I don’t entirely disagree with this position. My favorite among my own books is my novel, Spectacular Happiness. It takes its title from The Society of the Spectacle, a radical critique that applies Marxist and anarchist theory to cultures in which celebrity has supplemented wealth as a social good.
But I take exception to critiques that embody this tendency—blind meliorism—in our treatment of depression. The target is too easy, the metaphors are too automatic. And too often the evidence is lacking.
In the many books that make the same point—that our culture fears pain and overvalues happiness —the authors demand a much higher level of certainty for medical than for social scientific truth. They seem simply to know that doctors prescribe thoughtlessly and promiscuously. They seem simply to know that Americans are heedlessly self-indulgent and that antidepressant use is a cause and effect of that defect. The position of these critics of medical psychiatry—and here I am pointing not at Dr. Wakefield but at many others—is frankly smug and superior. Patients' lives are at stake. There is room for both perspectives: If the culture is sometimes superficial, still, one of its strengths is the increasing attention to and destigmatization of depression as an ordinary disease.
Yes, we should be more contemplative. Yes, our fate is characterized by absurdity. Yes, the melancholic perspective has its appeal. But we need to separate that series of contentions from this other debate over the proper diagnosis and treatment of medical conditions. In that domain, we might acknowledge that we are making reasonable, though always frustratingly slow, progress against the particular disease depression, not least through our willingness to see depression even in cases where the provocation for particular episodes is apparent.

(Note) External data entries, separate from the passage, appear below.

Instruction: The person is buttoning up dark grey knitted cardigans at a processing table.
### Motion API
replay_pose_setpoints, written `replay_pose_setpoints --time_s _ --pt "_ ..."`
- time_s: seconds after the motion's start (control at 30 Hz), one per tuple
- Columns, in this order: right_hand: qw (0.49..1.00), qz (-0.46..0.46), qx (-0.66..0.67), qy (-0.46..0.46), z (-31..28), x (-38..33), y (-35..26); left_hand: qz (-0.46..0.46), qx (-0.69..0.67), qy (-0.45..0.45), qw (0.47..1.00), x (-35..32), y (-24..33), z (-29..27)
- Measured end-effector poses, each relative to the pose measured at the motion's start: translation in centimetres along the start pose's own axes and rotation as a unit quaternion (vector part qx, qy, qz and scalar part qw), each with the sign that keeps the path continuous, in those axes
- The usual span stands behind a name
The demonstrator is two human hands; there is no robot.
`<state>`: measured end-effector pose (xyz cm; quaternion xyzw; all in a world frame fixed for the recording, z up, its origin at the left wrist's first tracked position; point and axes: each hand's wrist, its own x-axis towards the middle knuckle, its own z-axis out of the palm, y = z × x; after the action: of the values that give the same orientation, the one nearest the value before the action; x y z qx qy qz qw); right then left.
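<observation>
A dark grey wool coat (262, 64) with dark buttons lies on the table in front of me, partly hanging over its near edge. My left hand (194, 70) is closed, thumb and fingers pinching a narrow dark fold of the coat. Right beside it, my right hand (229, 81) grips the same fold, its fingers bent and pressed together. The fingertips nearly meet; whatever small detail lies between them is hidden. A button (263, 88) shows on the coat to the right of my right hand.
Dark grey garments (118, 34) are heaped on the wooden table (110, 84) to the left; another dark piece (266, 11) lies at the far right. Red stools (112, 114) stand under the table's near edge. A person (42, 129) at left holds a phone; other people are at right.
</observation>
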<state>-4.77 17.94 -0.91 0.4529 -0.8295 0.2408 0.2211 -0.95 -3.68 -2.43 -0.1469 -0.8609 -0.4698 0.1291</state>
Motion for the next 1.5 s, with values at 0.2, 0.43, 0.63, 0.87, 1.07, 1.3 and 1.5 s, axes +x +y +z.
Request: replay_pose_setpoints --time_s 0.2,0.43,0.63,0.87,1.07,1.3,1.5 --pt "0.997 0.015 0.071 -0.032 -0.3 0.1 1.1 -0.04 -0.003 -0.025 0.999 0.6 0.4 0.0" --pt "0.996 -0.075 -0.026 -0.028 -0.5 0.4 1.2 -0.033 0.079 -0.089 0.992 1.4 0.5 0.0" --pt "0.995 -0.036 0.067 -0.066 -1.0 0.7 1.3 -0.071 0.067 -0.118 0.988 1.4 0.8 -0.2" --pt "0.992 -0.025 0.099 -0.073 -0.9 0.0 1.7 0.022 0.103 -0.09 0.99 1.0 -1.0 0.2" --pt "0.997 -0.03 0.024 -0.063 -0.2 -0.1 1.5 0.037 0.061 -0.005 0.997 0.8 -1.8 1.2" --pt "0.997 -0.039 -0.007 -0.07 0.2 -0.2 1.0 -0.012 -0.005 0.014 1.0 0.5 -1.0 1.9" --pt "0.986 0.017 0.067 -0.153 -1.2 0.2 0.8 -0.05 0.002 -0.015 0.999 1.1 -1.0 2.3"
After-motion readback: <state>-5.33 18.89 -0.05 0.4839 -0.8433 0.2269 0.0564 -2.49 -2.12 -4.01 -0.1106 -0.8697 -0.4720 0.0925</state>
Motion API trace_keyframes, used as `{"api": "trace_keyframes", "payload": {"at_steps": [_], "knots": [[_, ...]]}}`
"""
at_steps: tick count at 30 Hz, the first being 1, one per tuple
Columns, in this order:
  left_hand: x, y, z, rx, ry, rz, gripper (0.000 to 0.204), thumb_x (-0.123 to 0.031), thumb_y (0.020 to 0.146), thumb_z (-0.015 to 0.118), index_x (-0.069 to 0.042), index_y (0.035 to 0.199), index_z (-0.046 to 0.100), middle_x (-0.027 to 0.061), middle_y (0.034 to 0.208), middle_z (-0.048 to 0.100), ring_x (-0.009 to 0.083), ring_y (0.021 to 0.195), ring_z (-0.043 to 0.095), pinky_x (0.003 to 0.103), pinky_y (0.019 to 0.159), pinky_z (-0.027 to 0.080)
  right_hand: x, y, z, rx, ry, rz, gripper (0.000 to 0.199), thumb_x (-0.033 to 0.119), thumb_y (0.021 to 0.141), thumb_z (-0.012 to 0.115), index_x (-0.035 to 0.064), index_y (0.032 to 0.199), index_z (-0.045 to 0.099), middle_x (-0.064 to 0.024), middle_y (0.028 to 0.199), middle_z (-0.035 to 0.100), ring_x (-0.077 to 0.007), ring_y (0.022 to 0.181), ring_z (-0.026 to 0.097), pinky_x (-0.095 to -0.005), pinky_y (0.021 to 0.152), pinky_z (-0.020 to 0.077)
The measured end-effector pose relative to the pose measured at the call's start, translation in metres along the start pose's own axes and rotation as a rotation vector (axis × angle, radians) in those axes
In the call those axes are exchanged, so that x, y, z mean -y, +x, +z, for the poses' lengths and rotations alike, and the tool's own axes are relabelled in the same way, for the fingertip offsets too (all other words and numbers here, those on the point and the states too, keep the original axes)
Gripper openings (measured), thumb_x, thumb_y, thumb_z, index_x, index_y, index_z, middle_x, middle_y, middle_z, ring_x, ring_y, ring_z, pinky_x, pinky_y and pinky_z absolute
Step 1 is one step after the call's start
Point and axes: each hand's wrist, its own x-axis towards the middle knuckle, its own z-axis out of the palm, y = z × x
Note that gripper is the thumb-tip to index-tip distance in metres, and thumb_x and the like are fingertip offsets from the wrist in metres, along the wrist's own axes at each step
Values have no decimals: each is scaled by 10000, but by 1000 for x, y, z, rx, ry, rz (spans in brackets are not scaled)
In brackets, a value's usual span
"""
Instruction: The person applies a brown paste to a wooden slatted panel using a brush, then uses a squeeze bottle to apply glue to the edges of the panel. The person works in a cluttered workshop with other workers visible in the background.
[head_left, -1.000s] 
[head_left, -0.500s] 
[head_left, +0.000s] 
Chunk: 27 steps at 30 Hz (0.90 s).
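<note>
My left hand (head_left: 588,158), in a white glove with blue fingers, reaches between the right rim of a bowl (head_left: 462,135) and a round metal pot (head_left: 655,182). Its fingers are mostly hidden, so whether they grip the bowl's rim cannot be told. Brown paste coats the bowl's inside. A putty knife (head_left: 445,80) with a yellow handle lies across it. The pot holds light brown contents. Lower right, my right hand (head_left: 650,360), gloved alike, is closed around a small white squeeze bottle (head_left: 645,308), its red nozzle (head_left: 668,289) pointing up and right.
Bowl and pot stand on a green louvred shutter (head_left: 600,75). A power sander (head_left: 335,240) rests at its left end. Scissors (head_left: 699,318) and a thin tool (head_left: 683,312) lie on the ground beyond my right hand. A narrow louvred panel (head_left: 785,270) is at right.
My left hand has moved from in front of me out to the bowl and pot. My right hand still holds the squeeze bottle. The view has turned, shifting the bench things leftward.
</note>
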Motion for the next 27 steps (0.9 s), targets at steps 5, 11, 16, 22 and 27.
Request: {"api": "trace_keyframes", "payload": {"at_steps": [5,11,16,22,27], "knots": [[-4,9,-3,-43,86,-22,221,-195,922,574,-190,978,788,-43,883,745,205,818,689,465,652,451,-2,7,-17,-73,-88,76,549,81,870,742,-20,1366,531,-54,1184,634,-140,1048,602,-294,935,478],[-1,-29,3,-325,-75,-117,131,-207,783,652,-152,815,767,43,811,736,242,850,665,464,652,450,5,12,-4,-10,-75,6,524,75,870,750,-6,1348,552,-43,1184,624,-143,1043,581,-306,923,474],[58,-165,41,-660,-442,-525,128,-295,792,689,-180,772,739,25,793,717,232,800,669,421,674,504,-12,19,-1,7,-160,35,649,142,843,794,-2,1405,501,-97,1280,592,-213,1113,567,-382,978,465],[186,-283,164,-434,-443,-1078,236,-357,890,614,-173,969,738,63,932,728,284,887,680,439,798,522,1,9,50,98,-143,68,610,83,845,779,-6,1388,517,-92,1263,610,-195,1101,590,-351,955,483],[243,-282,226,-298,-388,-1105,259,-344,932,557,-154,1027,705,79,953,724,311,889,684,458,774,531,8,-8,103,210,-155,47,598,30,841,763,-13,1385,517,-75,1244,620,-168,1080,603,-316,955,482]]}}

[A note on the text: When discussing my own writing, generally I speak ex tempore or from brief notes. Because at this meeting I was critiquing a colleague’s work, and because I wanted to cover a broad territory compactly, I wrote out the whole of my remarks. When delivering them, I revised on the fly, suppressing certain sentences and adding others. From memory, I have inserted some of the ad libbed thoughts here. During the question period, it became clear that a couple of points remained unclear to the audience. I have taken phrases from one or two of my answers and stitched them in as well. But for the most part, the talk as represented here can be thought of as the “advance text” of a delivered speech.]